The Inner Self In The Awakening, Wuthering Heights, And Fences

2065 words - 8 pages

The Inner Self in The Awakening, Wuthering Heights, and Fences

 
     Does turmoil in people promote chaos in the world, or does chaos in the world create turmoil in people? To uncover a single answer to such a question is impossible. Therefore, those who seek a solution find themselves at a stalemate, and the query posed becomes rhetorical. Nevertheless, it initiates another inquiry worth thought and reflection: since the chaotic world is already well established, whether or not a product of human havoc, how is one to escape it and live uninhibitedly? Fences, by August Wilson, The Awakening, by Kate Chopin, and Wuthering Heights, by Emily Brontë embody people who struggle against the chaos in the world to be rid of personal turmoil. The characters in the novel took different approaches to find and free their innermost selves in the midst of societal disorder, and the ultimate resolution depended on each person's nature, strength, permissiveness, and courage. Troy Maxson in Fences employed blame and denial, The Awakening's Edna Pontellier, rebellion and acceptance, and Heathcliff and Catherine Earnshaw of Wuthering Heights applied passion, as tools to search for individual peace in an otherwise cluttered survival.

 

Mid-1990s arranged Fences author, August Wilson, the ideal prospect to relate the account of an African-American man living during, and in the aftermath of, the African-American oppression. Troy Maxson, a classic character, fills and dominates the compact environment of a 1957-1965 northern industrial inner city in Pennsylvania, United States. Living only a few years before and after the Civil Rights Act of 1964, ---the act that helped grant African Americans legal enfranchisement politically, economically, and above all, socially---the mayhem of his time and situation in life unquestionably shaped Maxson's moral fiber. With the culture bedlam dictating and often hindering his every progress, Maxson found consolation in placing the liability on the nation's social order, thus escaping the blame for his life's futility, leaving him with the soothing belief that his identity and own motivation (or lack thereof) had nothing to do with the emptiness that was his life. When Maxson's wife, Rose, attempted make him admit that the reason he was not playing in the major league was because he was too old, Maxson replied, "What do you mean too old? Don't come telling me I was too old. I just wasn't the right color.

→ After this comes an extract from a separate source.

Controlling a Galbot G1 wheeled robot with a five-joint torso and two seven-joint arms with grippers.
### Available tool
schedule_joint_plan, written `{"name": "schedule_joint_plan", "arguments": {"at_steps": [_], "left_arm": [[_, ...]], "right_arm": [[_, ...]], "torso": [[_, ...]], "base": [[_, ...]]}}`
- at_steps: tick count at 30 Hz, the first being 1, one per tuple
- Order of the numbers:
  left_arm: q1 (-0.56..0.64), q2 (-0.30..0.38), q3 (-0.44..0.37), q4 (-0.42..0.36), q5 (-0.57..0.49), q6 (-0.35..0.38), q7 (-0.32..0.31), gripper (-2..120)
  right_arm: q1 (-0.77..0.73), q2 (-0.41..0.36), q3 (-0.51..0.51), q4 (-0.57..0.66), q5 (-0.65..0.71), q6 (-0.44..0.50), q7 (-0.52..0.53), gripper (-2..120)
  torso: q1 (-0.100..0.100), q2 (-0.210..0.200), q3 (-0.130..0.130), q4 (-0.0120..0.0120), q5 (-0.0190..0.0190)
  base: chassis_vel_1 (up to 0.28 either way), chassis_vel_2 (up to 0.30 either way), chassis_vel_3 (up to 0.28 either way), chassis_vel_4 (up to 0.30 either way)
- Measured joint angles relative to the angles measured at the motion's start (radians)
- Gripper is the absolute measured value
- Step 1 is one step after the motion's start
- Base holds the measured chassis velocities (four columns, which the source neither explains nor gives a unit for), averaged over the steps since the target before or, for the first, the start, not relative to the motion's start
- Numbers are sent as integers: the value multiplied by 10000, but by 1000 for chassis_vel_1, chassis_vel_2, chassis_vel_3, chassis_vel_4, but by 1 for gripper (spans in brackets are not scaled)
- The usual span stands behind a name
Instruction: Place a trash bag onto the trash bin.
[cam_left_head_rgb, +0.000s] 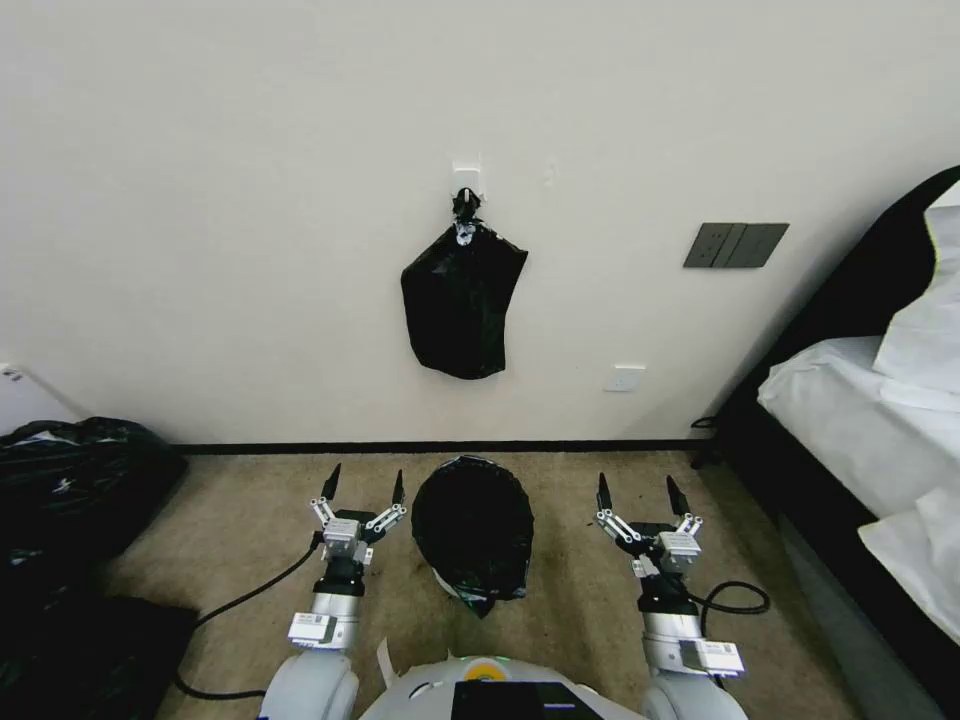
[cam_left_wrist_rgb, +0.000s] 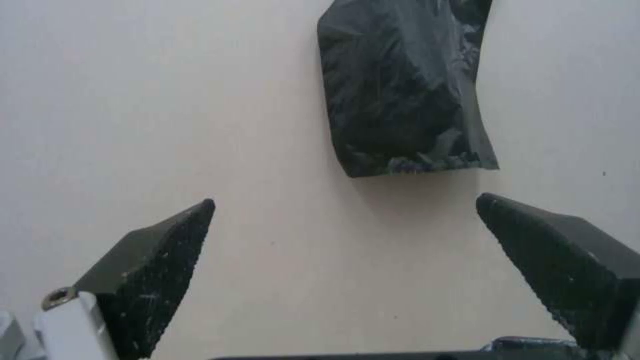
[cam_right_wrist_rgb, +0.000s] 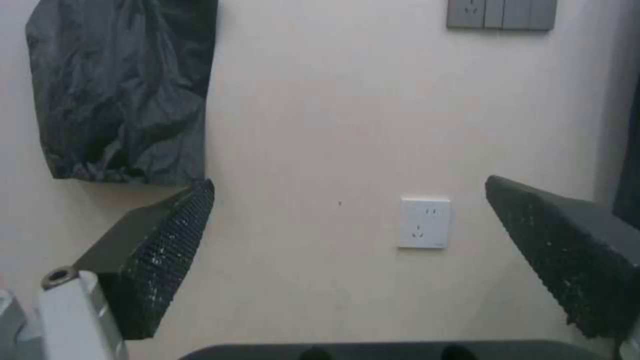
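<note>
Trash bag (cam_left_head_rgb: 472, 530): lower centre of the head view, draped black over the trash bin, between my grippers.
Handling: I judge it light, limp, slippery; best pinched at a loose fold by the rim.
Left gripper (cam_left_head_rgb: 363, 484): jaws spread, empty, just left of the bag.
Right gripper (cam_left_head_rgb: 640, 494): jaws spread, empty, to its right.
Hidden: the bin's walls under the plastic; whether the rim is fully covered.
Wall: bag bundle (cam_left_head_rgb: 462, 302) hangs on a hook, upper centre.
</note>
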Motion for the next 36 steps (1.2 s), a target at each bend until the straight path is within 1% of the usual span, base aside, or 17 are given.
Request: {"name": "schedule_joint_plan", "arguments": {"at_steps": [36], "left_arm": [[1, 1, 0, 0, 0, 1, 0, 100]], "right_arm": [[0, 0, 0, 0, 1, 0, 0, 100]], "torso": [[0, 0, 0, 0, 0]], "base": [[0, 0, 0, 0]]}}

Hell, I'm fifty-three years old and can do better than Selkirk's .269 right now! (Wilson 218)" Troy Maxson persistently and constantly refuted the notion that his being himself---not as a black man or even as an old man, but as Troy Maxson, fifty-three years old---had anything to do with his life wanting for anything; he persistently and constantly blamed the rest of human existence for his providence, any human but himself. The denial of personal duty and his defiance against the...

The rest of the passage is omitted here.